Is it the standard way of the monopolized media to intimidate not truly liked/respected readers?  I am sure that the other readers can tolerate easily this certainly true factor when seeing my genuine effort, as a relatively new immigrant, trying to express his very own observations/perspective in the most condensed way.  Some will probably like it as having an extra ethnic flavour.
 
Are you really so sure, M. …, that my English is too poor for the daily paper that uses a lot of slang and is also addressed to immigrants?  Our “fresh” immigrant population is about 20% and it is time to also respect our different opinions – even if expressed in our “pidgin” English.  So far I have not heard from you your precise remarks evaluating my text?
 
I am sorry to say it so directly, but I see your editors as more servicing the emerging system of monopolistic power and less our common social values. 
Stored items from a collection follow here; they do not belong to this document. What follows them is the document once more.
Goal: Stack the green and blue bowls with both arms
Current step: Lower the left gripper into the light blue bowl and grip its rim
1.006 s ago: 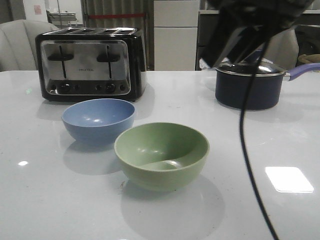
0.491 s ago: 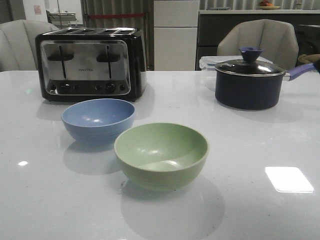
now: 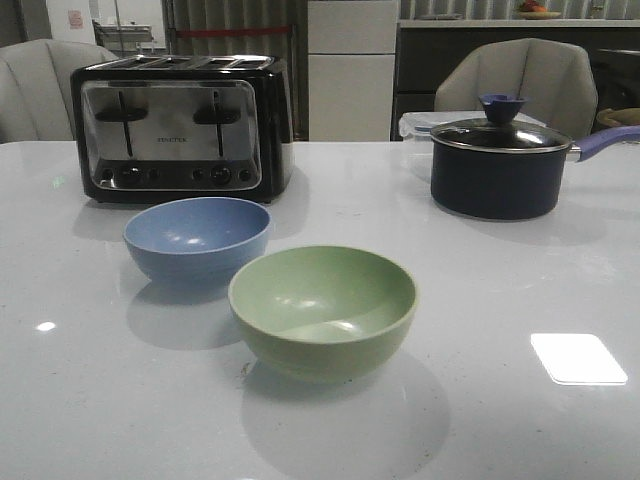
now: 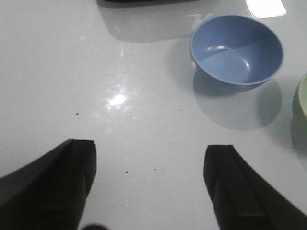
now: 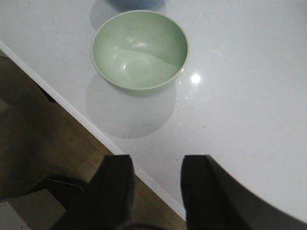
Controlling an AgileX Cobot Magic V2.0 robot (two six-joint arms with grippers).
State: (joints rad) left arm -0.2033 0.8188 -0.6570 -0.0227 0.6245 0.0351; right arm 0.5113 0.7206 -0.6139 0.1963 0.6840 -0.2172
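A wide white table (image 3: 520, 280) fills the room in front of me, glossy enough to throw back the ceiling lights. At its far left stands a black and chrome toaster (image 3: 180, 125) with four slots, its front facing forward. Far right sits a dark saucepan (image 3: 497, 165) with a glass lid and a blue handle pointing off to the right, a clear plastic container just behind it. Grey chairs stand beyond the table. Nearer the middle rest the two bowls, both upright and empty: the green bowl (image 3: 322, 310) is closest to the front edge, and the blue bowl (image 3: 197, 240) lies behind it and to its left, in front of the toaster. Their rims come close together but I cannot tell whether they touch. Neither arm shows from the front. From its own wrist camera, the left gripper (image 4: 149, 184) hangs over bare tabletop with its fingers spread wide, holding nothing, the blue bowl well apart from it. The right gripper (image 5: 156, 184) hovers over the table's near edge, its fingers parted with a gap between them and empty, the green bowl lying near it.
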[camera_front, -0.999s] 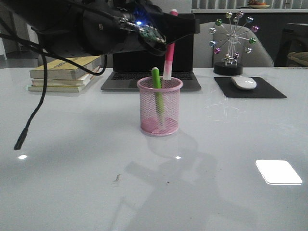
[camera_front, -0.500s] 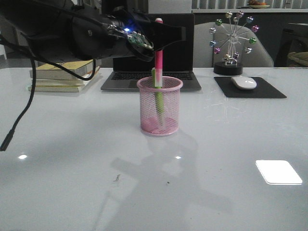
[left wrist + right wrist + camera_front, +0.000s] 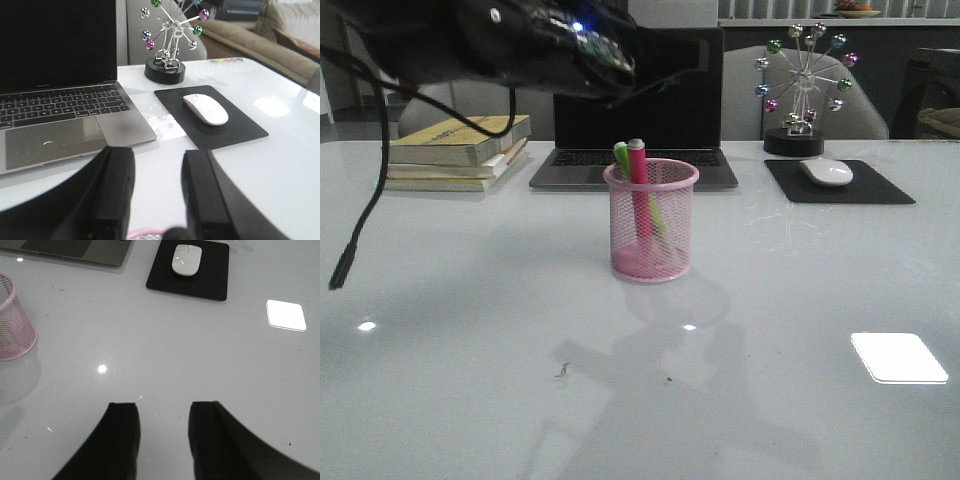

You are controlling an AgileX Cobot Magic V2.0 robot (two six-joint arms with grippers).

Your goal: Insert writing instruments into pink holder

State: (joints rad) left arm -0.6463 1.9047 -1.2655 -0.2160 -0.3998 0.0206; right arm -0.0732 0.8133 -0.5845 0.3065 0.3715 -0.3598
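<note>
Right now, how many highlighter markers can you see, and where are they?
2. The bright pink highlighter marker and the lime green highlighter marker both stand inside the round pink wire-mesh cup, leaning side by side. None shows on the table; I see no others.

We see an office desk: a laptop (image 3: 633,120) at the table's (image 3: 800,330) far edge, with books (image 3: 457,152), mouse (image 3: 827,172) on pad (image 3: 838,183), and Ferris-wheel ornament (image 3: 804,85).
</note>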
This polarizing and dividing people system of power is self-serving with the corporate media trying as much as possible to shape the majority’s opinion.  We do not live in a progressive democracy with a growing number of decent people deeply respecting the conscience of others and their human rights.  Instead, we see too many manipulators of our human souls.  One of them was your former super-boss Mr. Black.   Do you really have more decent people deciding about key well-paid jobs in the media now?
 
What are the criteria used to determine the media’s political correctness and who determines this fine line?  In my opinion it is the journalists themselves and it probably makes some of them more catholic than the pope.
 
Regards,
 
Slawomir Poplawski (slavekpop@yahoo.com)
 
P.S.  Sorry for the sarcastic tone in my letter but it is the fruit of your certain treatment of my person. 
I hope to see from you today your final written decision about my text as mentioned by you last Friday.
Enclosed is once more my text in Tr-opinion.doc.